> [Exercise aim]
Nothing but a number should be given: how many lines in the listing contain the word "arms".

> [Material provided]
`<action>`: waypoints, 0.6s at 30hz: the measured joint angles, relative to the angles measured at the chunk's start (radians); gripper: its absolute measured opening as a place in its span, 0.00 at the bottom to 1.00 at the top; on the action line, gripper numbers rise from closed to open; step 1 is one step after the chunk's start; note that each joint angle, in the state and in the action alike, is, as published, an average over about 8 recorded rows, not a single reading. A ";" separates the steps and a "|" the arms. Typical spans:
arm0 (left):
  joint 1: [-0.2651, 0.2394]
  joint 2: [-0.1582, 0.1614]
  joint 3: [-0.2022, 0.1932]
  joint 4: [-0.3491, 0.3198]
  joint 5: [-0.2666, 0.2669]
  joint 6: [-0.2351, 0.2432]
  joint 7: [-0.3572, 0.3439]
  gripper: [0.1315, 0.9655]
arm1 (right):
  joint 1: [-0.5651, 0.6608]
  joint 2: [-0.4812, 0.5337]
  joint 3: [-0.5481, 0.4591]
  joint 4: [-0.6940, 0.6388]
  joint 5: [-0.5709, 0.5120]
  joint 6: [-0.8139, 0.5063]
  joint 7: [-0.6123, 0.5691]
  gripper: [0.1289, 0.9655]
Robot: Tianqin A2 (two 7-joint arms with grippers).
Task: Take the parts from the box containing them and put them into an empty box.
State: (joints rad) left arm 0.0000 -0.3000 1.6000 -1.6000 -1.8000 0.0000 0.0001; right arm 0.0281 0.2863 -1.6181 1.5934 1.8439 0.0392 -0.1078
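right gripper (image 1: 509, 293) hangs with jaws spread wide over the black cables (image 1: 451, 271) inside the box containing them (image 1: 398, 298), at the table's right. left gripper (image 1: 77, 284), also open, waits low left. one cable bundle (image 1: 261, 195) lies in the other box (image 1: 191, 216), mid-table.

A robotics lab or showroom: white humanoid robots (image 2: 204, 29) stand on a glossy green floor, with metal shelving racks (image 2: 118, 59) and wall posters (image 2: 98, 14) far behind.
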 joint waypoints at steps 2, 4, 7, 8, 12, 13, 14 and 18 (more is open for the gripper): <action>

> [Expected output]
2